Very important to notice in the progress of the bits of a shift register towards the output, is that there is a distinct pattern that holds for each bit-value (placed below the flip-flops on the diagram), known as the Diagonal Rule: each bit-value will be translated diagonally rightward and downward, for as many flip-flops as there are to the right. Note this pattern in the diagram below:

An example of a shift register, with three flip-flops, with every new value sent receiving a clock signal:

A shift register, complete with three flip-flops, and a starting value of 1-0-0. Data moves rightward as the result of a clock signal allowing each flip-flop to take in the data of the flip-flop to its left, and the Diagonal rule becomes visible in how the data values effectively move diagonally to the right from their initial position.



III.IV Linear Feedback Shift Registers.

# Introduction to Linear Feedback Shift Registers:

There is an inherent relationship between electrical engineering and Cryptography, specifically in how Cryptography developed: in the early days of the development of the Stream Cipher, the goal was to create a 'small' stream cipher, e.g. a stream cipher that could be implemented in hardware without using too much power.

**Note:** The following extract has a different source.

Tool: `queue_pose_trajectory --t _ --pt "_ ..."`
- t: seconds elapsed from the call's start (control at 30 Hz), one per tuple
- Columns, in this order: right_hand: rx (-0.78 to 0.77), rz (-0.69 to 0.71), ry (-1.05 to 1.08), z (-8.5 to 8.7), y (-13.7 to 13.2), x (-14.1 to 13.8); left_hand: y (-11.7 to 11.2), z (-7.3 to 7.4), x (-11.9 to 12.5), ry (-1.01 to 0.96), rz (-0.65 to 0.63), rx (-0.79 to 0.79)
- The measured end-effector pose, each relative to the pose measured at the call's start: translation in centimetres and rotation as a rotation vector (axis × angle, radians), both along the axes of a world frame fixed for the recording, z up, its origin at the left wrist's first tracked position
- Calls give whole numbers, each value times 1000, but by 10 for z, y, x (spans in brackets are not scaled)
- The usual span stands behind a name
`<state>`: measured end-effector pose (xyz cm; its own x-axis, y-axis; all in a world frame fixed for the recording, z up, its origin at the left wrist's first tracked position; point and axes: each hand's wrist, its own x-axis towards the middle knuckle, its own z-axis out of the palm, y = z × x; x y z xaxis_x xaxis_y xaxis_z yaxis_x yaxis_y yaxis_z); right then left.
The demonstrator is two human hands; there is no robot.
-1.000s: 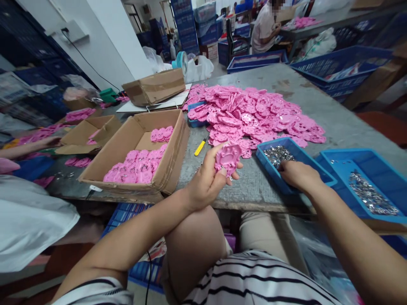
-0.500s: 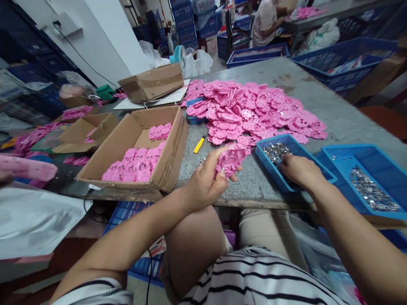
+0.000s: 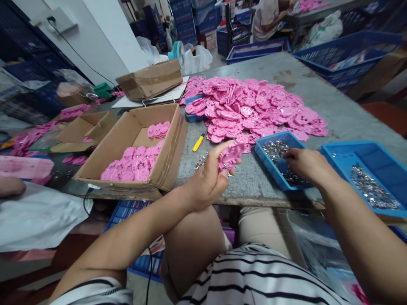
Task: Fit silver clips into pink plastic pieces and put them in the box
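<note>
My left hand (image 3: pixel 206 182) is closed around a pink plastic piece (image 3: pixel 231 155) with a moulded, scalloped edge, held tilted above the table's front edge. Over a blue tray (image 3: pixel 270 173) of small shiny metal parts (image 3: pixel 276 149), my right hand (image 3: pixel 307 165) has its fingers pinched together. Whether a part is between those fingertips is too small to make out. A big heap of similar pink pieces (image 3: pixel 254 106) lies behind both hands. Some loose metal parts (image 3: pixel 201 162) lie on the table beside my left hand.
An open cardboard box (image 3: pixel 178 148) with rows of pink pieces stands to the left. A yellow-handled tool (image 3: pixel 198 143) lies near the heap. At the right is a second blue tray (image 3: pixel 349 148) with metal parts. Another person (image 3: pixel 265 21) sits at the back.
My right hand has lifted slightly and shifted right within the tray. The pink piece in my left hand has turned to a steeper tilt.
</note>
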<state>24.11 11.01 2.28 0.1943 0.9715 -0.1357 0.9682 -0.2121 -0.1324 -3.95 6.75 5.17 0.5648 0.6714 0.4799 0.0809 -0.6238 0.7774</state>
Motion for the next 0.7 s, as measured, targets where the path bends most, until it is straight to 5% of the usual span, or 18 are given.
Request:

Today, all stream ciphers fit one of two categories: ciphers optimized for software implementation, and ciphers optimized for hardware implementation. A prime example of the latter are "Shift Register-Based Stream Ciphers", in particular shift registers (see Rule 31) with a feedback mechanism, better known as Linear Feedback Shift Registers.



# C. Rule . Linear Feedback Shift Registers:

Mathematical Definition:

The equation depends on the specific characteristics of the LFSR. Specifically, the number of flip-flops, the number of mod 2 functions, and which flip-flops have mod 2 functions. The following formula applies to all LFSRs and is fully explained/derived in the LFSR Generalization (see Rule 33):

(Si, Pj) ∈ 2
(i, j) ∈ m


$$S_{m+i} \equiv \left( \sum_{j=0}^{m-1} S_{i+j} \times P_{j} \right) \mod 2$$
m = The number of flip-flops in the LFSR. This number determines both the length of the state register and the period (see Rule 34) of the output sequence.

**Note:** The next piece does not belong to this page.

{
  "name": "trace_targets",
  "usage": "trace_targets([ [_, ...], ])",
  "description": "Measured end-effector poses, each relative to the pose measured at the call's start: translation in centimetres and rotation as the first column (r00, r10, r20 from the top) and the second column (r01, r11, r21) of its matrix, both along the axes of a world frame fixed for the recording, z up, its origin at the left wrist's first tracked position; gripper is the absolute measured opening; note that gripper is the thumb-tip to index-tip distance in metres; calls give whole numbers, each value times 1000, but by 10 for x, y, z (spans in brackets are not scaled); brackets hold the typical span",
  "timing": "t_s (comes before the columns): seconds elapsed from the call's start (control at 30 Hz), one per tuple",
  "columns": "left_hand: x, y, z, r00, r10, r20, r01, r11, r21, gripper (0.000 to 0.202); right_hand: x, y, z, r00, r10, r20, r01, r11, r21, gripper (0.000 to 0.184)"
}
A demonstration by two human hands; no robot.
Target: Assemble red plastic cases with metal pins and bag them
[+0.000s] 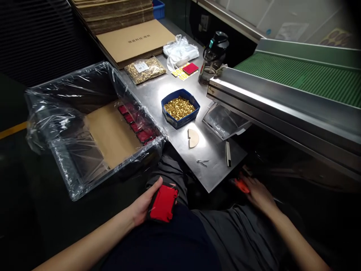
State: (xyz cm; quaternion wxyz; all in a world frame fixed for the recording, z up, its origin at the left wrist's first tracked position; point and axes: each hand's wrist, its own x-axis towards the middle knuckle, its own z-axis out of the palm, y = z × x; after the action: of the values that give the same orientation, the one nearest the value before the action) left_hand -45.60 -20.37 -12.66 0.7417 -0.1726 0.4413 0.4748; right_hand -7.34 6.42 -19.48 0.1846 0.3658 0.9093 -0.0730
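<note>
The left hand (142,207) has its fingers closed around a red case (163,203) over the lap (234,229), near the crate (66,175). The right hand (260,192) is at an orange thing (241,185) beside the surface (213,177); blur hides whether its fingers grip it. A blue tray (184,122) of gold bits (180,107) sits on the surface

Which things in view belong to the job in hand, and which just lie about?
Probably in the job:
red case, in the left hand
orange object, at the right hand, grip too blurred to tell
bin, with similar red pieces
gold bits, perhaps

Seemingly just lying about:
bottle
white bags
pale half-disc
</note>
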Motion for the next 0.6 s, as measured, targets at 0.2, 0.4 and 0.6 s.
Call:
trace_targets([
  [0.2,-6,-5,-14,991,11,-132,-12,1000,-4,56,-42,-76,95,981,145,-132,-192,843,-503,30],
  [0.4,0,-8,-36,994,-67,-84,65,998,-25,61,-127,-126,134,975,223,0,-185,806,-562,16],
  [0.6,1,-11,-44,985,-138,-104,138,990,-9,64,-172,-140,139,958,275,81,-180,798,-575,21],
])
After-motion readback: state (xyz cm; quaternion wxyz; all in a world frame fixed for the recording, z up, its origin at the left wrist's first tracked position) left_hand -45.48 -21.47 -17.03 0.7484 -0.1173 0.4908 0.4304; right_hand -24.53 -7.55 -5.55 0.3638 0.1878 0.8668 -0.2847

i = The offset in the shift register, i.e., the number bit of the keystream that is being found. This is why it is m - it can go no greater than m-1.

Sm + i = The bit inputted into the first flip-flop at the offset i, and outputted into the keystream at the offset m+i. That's the diagonal rule for you.

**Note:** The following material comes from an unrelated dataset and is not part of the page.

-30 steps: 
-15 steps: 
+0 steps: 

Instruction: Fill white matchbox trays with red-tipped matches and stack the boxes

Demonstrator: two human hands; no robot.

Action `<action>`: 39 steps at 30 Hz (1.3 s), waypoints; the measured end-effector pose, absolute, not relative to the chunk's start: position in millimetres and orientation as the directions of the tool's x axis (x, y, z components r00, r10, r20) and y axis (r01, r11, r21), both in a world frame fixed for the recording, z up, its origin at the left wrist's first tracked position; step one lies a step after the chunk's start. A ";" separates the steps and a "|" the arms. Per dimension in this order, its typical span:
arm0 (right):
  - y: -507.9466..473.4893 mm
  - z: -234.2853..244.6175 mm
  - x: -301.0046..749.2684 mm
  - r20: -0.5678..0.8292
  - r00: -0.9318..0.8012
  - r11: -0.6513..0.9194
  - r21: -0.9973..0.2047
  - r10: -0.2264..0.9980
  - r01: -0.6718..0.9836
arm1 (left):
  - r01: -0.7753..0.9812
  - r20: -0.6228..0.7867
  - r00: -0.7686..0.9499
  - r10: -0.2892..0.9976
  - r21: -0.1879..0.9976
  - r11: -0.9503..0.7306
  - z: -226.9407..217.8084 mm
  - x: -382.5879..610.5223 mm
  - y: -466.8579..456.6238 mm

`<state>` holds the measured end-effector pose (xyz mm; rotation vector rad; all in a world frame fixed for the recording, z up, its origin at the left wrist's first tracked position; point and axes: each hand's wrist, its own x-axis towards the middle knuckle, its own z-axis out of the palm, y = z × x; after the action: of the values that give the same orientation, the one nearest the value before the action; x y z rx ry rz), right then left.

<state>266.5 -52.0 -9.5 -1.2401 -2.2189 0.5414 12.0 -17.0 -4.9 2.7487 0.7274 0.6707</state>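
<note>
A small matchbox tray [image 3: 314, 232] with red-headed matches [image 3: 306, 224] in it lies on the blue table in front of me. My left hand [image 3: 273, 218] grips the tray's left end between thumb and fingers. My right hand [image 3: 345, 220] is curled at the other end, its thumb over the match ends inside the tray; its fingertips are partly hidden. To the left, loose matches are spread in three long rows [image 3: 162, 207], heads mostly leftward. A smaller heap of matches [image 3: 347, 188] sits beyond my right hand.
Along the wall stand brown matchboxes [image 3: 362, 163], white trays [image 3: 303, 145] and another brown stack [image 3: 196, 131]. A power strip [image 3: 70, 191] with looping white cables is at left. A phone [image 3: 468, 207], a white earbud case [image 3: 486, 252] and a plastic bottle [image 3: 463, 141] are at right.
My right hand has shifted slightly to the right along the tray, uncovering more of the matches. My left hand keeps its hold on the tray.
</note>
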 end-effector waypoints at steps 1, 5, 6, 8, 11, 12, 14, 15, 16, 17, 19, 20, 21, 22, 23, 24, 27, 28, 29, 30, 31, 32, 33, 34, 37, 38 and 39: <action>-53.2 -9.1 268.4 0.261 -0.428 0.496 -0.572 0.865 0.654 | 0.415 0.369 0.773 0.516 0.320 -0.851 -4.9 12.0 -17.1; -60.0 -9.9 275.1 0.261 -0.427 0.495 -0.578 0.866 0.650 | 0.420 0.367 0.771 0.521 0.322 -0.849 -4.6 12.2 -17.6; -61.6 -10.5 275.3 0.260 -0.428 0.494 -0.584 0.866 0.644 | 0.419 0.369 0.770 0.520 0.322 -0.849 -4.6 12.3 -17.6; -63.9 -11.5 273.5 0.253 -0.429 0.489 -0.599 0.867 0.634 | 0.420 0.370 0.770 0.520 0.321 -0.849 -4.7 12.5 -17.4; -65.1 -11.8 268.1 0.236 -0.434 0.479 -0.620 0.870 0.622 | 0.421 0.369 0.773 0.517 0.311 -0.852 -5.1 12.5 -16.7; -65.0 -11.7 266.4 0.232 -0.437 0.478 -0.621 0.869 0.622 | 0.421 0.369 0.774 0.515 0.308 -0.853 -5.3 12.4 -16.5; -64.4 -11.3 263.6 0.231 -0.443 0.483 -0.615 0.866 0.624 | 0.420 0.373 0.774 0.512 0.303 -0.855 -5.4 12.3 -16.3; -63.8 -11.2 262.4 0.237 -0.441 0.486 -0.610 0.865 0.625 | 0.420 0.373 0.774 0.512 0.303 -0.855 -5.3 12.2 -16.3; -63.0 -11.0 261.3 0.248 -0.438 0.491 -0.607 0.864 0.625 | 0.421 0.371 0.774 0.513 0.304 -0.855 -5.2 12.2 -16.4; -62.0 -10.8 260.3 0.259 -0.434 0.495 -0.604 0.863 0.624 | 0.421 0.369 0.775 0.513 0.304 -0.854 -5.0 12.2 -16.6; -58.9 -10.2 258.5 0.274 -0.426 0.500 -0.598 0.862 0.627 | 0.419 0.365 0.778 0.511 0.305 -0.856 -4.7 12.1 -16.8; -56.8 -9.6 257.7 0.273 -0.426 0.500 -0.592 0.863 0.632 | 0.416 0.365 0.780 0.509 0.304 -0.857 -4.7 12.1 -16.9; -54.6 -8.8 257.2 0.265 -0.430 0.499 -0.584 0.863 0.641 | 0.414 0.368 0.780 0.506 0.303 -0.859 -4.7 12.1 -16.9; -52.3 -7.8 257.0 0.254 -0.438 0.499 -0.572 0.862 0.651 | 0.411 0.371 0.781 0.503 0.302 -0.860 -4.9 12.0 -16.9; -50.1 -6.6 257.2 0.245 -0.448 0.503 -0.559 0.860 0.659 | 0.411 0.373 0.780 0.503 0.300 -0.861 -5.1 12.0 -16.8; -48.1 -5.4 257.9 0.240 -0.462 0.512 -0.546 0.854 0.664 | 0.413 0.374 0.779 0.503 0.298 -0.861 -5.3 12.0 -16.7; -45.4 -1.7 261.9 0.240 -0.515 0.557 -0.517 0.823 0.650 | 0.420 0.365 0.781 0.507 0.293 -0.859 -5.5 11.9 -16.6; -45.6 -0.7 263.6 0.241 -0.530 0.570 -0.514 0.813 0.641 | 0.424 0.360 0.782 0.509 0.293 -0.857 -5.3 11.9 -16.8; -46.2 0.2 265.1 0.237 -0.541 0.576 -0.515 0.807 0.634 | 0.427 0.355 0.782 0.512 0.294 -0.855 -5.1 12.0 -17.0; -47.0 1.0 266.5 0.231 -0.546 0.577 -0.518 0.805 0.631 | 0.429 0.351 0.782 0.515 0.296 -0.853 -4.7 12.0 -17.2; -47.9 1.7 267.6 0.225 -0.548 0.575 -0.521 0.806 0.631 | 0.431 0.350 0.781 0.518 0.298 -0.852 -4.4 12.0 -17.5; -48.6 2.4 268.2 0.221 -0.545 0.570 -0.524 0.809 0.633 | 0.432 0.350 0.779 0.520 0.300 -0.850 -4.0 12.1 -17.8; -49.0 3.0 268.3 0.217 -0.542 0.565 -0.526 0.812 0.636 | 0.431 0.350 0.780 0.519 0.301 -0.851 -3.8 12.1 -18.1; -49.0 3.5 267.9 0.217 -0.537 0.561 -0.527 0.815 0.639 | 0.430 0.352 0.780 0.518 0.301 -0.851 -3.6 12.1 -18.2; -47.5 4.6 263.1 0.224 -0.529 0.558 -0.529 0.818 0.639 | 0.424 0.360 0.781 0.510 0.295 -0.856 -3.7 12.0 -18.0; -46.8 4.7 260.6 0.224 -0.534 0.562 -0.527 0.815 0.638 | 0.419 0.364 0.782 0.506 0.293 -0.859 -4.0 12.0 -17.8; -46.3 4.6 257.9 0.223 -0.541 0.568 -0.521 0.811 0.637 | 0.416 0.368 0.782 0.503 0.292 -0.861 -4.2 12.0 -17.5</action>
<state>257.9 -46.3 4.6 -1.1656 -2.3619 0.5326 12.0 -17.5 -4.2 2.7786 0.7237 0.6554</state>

j = The index variable for each individual flip-flop, each of which has the potential to contribute to the feedback path, as determined by the feedback coefficient.

Si + j = The bit held by a particular flip-flop j at a specific offset i in the shift register. This is the value being inputted into the multiplier function from the flip-flop.

Pj = The feedback coefficient of the multiplier associated with flip-flop j. Either 0 or 1.

mod 2 = The modulus/remainder operator with respect to 2. Numbers can only be 0 or 1 in this reality - see Rule 24 for a full treatise.


Explanation:

Occasionally referred to as cryptographic "linear recurrences" by various demented individuals, Linear Feedback Shift Registers are yet another PRNG-based keystream generator, and are thus crackable with some effort (see Rule 39).

However, unlike other PRNGS like Linear Congruential Generators (see Rule [[[) which have no function in real cryptography due to their absurd unsecurity, the LFSR finds application in many ciphers due to its usefulness as a primitive. These ciphers use multiple LFSRs to achieve greater security: the A51 cipher (see Rule [[[), for example, consists of 3. This greatly enhances the security of the cipher and validates the usage of LFSRs for legitimate cryptographic purposes (see Rule [[[).

LFSRs incorporate a standard Shift Register (as detailed in Rule 31) alongside a feedback mechanism/path, generating fresh input for the first flip-flop using some output data. The feedback path extends from the output of the rightmost flip-flop (which, as known from the shift register analysis in Rule 31, is the flip-flop whose bits form the keystream) and inputs into the first flip-flop.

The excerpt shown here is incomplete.